General characteristics
- Class & type: Cuckoo-class schooner
- Displacement: 95 tons (French)
- Tons burthen: 7569⁄94 (bm)
- Length: 56 ft 2 in (17.1 m) (overall); 42 ft 9 in (13.0 m) (keel);
- Beam: 18 ft 3 in (5.6 m)
- Draught: Unladen: 4 ft 3 in (1.3 m); Laden: 7 ft 10 in (2.4 m);
- Depth of hold: 8 ft 1 in (2.5 m)
- Sail plan: Schooner
- Complement: British service:20; French service:78;
- Armament: British service: 4 × 12-pounder carronades; French service; Initially:6 × 4-pounder guns + 3 × 12-pounder carronades + 2 × 12-pounder obusiers (howitzers); 1808: 12 × 12-pounder carronades; 1823: 6 × 12-pounder carronades;

= HMS Magpie (1806) =

HMS Magpie was a Royal Navy Cuckoo-class schooner that William Rowe of Newcastle built and launched on 17 May 1806. Like all her class, she was armed with four 12-pounder carronades and had a crew of 20. She had been in British service for less than a year when she grounded on the coast of France, which led to her capture. She then served in the French navy until 1828, including a few years as a prison ship.

==Capture==
Lieutenant Edward Johnson commissioned her in 1806. Fleeing a storm she attempted to anchor near Les Sept Îsles on the coast of Brittany. This proved impossible and she took shelter in a bay near Perros. When Magpie anchored, she grounded. As French troops approached in boats she surrendered. The troops took her and her crew captive on 18 February 1807.

==French service==
The French took her into service as Magpye and commissioned her at Brest under lieutenant de vaisseau Arnous-Dessaulsays, on 16 May 1807.

By 1809, she was carrying messages for Admiral Willaumez when on 21 February he attempted to escape Brest with a large French fleet. The British blockade squadron drove them to take shelter under the Île d'Aix. Lieutenant Arnous commanded Magpye for 38 months before removing to the corvette Echo.

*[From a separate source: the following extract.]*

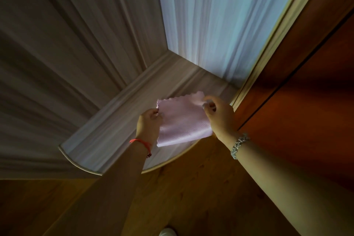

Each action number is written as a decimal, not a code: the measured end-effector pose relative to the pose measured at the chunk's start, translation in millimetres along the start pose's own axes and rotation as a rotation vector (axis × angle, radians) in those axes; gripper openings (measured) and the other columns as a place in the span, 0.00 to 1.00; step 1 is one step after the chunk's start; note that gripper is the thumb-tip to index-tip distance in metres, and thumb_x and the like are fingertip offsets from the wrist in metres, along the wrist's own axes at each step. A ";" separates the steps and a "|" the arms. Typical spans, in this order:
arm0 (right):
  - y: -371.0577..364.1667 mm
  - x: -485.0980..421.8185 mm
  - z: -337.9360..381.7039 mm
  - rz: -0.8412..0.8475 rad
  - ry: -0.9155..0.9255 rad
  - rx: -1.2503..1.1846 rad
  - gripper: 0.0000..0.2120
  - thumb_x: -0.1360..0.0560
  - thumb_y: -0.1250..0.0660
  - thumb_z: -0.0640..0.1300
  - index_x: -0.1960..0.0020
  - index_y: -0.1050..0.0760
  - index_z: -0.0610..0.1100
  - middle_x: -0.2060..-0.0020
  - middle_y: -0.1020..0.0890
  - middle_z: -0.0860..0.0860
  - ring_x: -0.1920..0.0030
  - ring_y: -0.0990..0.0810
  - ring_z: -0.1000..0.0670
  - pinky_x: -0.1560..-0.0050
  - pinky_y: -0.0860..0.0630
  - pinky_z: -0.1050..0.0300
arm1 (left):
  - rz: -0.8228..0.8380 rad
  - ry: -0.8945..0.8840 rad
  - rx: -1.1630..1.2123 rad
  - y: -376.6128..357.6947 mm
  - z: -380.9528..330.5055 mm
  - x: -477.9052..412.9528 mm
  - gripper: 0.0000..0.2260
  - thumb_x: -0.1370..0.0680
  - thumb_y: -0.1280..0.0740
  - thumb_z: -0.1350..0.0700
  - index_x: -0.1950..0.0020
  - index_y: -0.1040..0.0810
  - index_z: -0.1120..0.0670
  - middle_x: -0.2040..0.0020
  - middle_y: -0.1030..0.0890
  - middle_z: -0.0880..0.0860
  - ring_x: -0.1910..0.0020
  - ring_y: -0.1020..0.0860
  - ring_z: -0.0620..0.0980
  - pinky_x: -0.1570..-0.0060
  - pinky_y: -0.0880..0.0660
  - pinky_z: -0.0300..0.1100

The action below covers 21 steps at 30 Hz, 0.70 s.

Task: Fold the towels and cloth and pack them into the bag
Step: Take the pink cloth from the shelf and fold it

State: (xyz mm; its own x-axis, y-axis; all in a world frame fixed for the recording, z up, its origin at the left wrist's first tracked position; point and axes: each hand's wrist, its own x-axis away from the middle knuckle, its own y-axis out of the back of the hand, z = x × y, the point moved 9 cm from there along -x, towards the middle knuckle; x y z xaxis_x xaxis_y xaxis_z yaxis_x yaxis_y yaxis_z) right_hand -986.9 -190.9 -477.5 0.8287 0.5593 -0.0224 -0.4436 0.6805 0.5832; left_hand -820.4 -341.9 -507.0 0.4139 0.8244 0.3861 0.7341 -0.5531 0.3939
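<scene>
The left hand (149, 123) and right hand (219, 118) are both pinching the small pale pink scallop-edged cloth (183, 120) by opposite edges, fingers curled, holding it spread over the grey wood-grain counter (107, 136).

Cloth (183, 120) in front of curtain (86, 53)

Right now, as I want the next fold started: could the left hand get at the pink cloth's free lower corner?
Probably yes. The left hand pinches the pink cloth at its upper left edge; the lower corner sits uncovered beside that wrist. It would need to release first, leaving the right hand holding.
</scene>
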 end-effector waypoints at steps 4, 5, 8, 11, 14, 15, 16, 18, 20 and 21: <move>-8.9 -4.2 8.8 0.063 0.116 0.153 0.10 0.23 0.40 0.38 0.46 0.22 0.39 0.51 0.19 0.43 0.50 0.22 0.45 0.56 0.31 0.61 | -0.040 -0.047 -0.084 2.5 -5.3 -0.7 0.11 0.24 0.37 0.60 0.66 0.25 0.51 0.72 0.31 0.53 0.69 0.32 0.55 0.68 0.33 0.45; -11.7 -4.5 11.8 0.079 0.157 0.236 0.11 0.23 0.40 0.38 0.44 0.22 0.39 0.50 0.20 0.42 0.48 0.23 0.44 0.55 0.32 0.59 | -0.042 -0.064 -0.109 2.2 -6.5 -1.1 0.11 0.24 0.37 0.60 0.66 0.25 0.51 0.71 0.30 0.53 0.68 0.30 0.55 0.66 0.30 0.48; -20.5 0.0 18.6 0.104 0.302 0.445 0.15 0.25 0.36 0.40 0.40 0.25 0.37 0.48 0.20 0.41 0.44 0.25 0.40 0.48 0.27 0.50 | -0.065 -0.090 -0.204 3.6 -8.0 -1.5 0.08 0.24 0.37 0.59 0.63 0.24 0.52 0.69 0.27 0.52 0.65 0.26 0.57 0.60 0.24 0.54; -26.6 5.3 12.8 0.119 0.341 0.583 0.18 0.28 0.32 0.41 0.40 0.26 0.36 0.45 0.21 0.39 0.43 0.24 0.38 0.48 0.22 0.43 | -0.094 -0.101 -0.340 3.9 -11.0 1.8 0.05 0.24 0.38 0.59 0.52 0.22 0.56 0.59 0.22 0.55 0.56 0.23 0.59 0.55 0.25 0.52; -29.3 6.6 10.5 0.165 0.317 0.633 0.24 0.25 0.34 0.45 0.32 0.31 0.41 0.33 0.30 0.36 0.32 0.32 0.35 0.40 0.28 0.42 | -0.188 -0.214 -0.596 6.9 -24.9 11.0 0.15 0.24 0.38 0.59 0.38 0.28 0.55 0.39 0.29 0.58 0.40 0.29 0.59 0.46 0.29 0.52; -32.8 8.6 13.2 0.203 0.347 0.642 0.24 0.23 0.38 0.48 0.29 0.34 0.43 0.29 0.34 0.38 0.28 0.37 0.36 0.36 0.31 0.42 | -0.184 -0.318 -0.680 2.5 -33.4 15.9 0.17 0.24 0.38 0.59 0.35 0.30 0.54 0.34 0.32 0.57 0.37 0.31 0.57 0.43 0.30 0.52; -38.2 11.8 16.2 0.253 0.400 0.655 0.23 0.22 0.44 0.50 0.28 0.37 0.45 0.27 0.38 0.39 0.26 0.41 0.38 0.32 0.36 0.43 | -0.138 -0.425 -0.782 -6.8 -40.1 20.8 0.19 0.23 0.39 0.57 0.31 0.33 0.52 0.29 0.35 0.55 0.33 0.34 0.56 0.38 0.31 0.50; -49.1 19.1 17.7 0.366 0.482 0.694 0.27 0.22 0.56 0.54 0.27 0.39 0.45 0.25 0.41 0.42 0.24 0.47 0.40 0.29 0.43 0.42 | 0.026 -0.559 -1.001 -31.2 -34.3 25.0 0.22 0.19 0.45 0.52 0.25 0.43 0.49 0.23 0.45 0.51 0.25 0.45 0.54 0.29 0.41 0.49; -56.0 22.2 8.7 0.459 0.479 0.716 0.34 0.26 0.64 0.57 0.25 0.42 0.44 0.24 0.44 0.43 0.23 0.52 0.42 0.28 0.48 0.40 | 0.157 -0.590 -1.186 -46.1 -16.9 25.3 0.24 0.20 0.59 0.46 0.23 0.52 0.48 0.21 0.52 0.51 0.22 0.53 0.53 0.26 0.49 0.50; -57.0 22.3 2.3 0.488 0.450 0.721 0.36 0.27 0.66 0.58 0.25 0.44 0.44 0.24 0.47 0.44 0.23 0.54 0.43 0.28 0.50 0.39 | 0.185 -0.602 -1.231 -48.5 -10.1 25.0 0.28 0.23 0.65 0.43 0.23 0.52 0.49 0.21 0.52 0.52 0.22 0.53 0.53 0.25 0.49 0.51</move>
State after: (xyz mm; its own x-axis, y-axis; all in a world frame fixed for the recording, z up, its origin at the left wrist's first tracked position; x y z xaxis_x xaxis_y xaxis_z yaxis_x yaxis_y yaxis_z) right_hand -942.4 -218.3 -509.4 0.3354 0.9327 0.1327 -0.2639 -0.0422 0.9636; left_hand -851.1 -295.7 -508.1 0.8500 0.4783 0.2206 -0.1697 -0.1478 0.9743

His biographer avers that during this time Magpye escorted convoys in the Channel and had numerous engagements with the British without, however, suffering any harm or casualties.

On 19 June 1811, Captain Proteau took command of the 17th coastal squadron at Brest with Magpye as his "flagship", while between June and December Magpie was under the command of Lieutenant de vaisseau Clémendot. On 17 August Proteau became commander of the 3rd squadron of the Imperial coastal flotilla at Boulogne, including the 17th squadron. He removed to the pram Ville-de-Rouen. The flotilla was laid up in March 1812.

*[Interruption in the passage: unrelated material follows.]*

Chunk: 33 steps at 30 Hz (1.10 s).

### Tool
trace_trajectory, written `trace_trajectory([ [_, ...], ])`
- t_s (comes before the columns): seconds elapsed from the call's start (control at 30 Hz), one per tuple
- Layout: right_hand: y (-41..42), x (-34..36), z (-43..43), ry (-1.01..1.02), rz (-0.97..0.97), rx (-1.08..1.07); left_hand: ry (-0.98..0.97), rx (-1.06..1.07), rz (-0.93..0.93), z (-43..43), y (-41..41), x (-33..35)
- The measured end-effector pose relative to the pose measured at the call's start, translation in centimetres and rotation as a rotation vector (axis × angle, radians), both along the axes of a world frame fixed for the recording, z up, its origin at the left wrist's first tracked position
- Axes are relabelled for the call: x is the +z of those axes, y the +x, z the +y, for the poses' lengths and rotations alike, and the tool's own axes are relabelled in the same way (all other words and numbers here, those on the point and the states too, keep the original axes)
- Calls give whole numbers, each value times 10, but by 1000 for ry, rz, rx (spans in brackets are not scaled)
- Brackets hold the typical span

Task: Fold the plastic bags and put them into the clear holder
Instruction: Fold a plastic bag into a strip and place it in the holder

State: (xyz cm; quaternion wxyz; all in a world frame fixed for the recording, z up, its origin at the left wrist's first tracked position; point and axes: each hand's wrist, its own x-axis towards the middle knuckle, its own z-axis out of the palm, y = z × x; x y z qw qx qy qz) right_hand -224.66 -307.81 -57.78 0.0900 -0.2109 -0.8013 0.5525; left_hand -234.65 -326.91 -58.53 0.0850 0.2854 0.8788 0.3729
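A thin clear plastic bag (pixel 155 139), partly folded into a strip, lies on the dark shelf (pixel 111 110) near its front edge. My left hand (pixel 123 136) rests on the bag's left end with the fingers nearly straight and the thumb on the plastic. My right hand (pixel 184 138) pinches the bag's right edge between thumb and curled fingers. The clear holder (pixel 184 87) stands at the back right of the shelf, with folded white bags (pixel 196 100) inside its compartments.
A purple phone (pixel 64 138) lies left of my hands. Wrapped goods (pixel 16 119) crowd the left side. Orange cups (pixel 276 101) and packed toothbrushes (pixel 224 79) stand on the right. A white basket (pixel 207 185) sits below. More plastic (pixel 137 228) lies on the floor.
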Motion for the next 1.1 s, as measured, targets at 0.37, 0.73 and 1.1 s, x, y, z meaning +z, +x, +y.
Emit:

On 26 July 1814 the French changed Magpyes name to Colombe. During the Hundred Days her name reverted to Magpye, only to revert to Colombe on 15 July 1815. She was paid off on 20 August but recommissioned 5 April 1816 for Senegal. By October 1816 she was listed as an 80-ton transport.

Around 1820 she participated at Brest in trials of three new types of rudder. In 1821 she may have been engaged in fisheries protection.

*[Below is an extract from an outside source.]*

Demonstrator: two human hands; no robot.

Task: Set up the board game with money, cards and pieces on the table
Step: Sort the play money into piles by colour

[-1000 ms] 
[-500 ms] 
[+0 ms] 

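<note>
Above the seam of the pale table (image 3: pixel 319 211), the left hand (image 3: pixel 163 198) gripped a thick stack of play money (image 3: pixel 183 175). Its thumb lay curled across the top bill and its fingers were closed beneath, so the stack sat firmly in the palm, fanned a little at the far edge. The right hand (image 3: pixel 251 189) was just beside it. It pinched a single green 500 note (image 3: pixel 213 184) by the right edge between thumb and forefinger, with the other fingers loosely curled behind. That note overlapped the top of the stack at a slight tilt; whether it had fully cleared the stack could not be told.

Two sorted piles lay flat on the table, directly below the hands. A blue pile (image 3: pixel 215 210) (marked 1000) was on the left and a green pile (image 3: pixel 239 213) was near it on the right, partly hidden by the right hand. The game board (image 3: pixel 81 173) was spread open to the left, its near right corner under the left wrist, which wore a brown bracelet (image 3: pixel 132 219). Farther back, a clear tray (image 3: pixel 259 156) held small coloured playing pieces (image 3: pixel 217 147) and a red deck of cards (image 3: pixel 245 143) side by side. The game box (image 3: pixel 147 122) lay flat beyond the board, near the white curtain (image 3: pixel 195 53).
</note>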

In 1823 she reverted to being a schooner. In December 1823 she sailed from Lorient to Rochefort under the command of enseigne de vaisseaux Dagorne, and arrived in January 1824. A French Parliamentary report from 1826 notes that she is mentioned in the national accounts for 1824 as being laid up at Rochefort with a two-man crew.

==Fate==
In 1826 Colombe became a prison ship at Brest. She was broken up at Rochefort in August 1828.